*DIRECTIONS FOR THIS TASK:* The lines to copy from the data below are those that hold the string "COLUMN".

*DATA EXCERPT:*
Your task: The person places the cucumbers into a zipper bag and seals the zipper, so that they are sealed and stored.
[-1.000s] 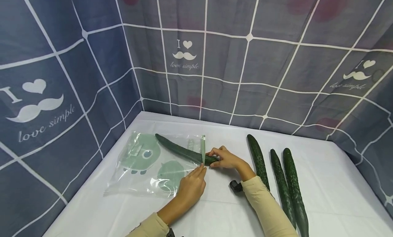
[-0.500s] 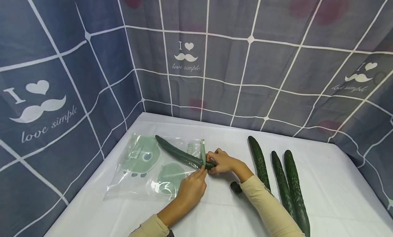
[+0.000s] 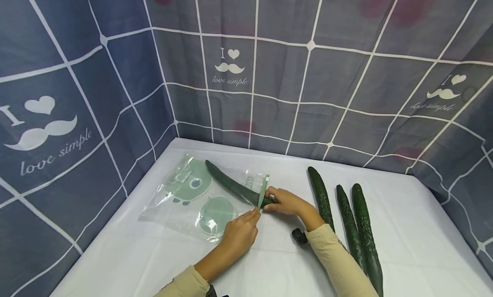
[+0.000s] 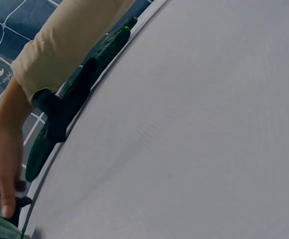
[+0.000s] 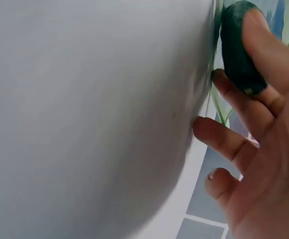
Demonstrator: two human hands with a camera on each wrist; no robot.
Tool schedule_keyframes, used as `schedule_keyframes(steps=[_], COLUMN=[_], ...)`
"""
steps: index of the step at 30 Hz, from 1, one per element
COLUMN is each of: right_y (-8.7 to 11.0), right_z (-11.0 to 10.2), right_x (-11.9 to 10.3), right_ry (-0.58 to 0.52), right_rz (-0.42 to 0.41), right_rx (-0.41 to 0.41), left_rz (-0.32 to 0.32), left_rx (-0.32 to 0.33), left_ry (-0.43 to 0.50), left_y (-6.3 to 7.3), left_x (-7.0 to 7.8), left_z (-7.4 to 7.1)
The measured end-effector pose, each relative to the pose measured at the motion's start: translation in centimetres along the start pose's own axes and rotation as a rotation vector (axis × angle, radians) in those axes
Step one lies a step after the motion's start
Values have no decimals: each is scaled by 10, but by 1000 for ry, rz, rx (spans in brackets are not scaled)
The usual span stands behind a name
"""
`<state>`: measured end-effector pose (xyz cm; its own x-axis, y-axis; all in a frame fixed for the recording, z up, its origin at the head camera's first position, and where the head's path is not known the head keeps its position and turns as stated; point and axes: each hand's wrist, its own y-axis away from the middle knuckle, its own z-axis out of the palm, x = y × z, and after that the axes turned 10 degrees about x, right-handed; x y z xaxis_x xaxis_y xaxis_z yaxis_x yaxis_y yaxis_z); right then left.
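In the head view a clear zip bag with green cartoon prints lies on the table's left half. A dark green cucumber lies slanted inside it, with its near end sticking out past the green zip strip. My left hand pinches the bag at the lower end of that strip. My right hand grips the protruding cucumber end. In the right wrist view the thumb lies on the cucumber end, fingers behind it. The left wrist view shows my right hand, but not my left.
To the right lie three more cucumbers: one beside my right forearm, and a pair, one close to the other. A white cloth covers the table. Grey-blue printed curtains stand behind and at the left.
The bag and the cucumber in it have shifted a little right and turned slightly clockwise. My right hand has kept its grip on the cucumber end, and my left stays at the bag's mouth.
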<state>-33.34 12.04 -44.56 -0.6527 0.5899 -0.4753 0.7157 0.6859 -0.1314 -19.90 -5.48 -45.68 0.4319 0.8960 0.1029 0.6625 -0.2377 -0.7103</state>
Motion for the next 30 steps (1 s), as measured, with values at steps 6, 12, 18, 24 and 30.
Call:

*SOLUTION FOR THIS TASK:*
Tool schedule_keyframes, used as `schedule_keyframes(steps=[_], COLUMN=[_], ...)`
COLUMN is each of: right_y (-8.7 to 11.0), right_z (-11.0 to 10.2), right_x (-11.9 to 10.3), right_ry (-0.58 to 0.52), right_rz (-0.42 to 0.41), right_rx (-0.41 to 0.41), left_rz (-0.32 to 0.32), left_rx (-0.32 to 0.33), left_ry (-0.43 to 0.50), left_y (-6.3 to 7.3), left_x (-7.0 to 7.8), left_z (-7.4 to 7.1)

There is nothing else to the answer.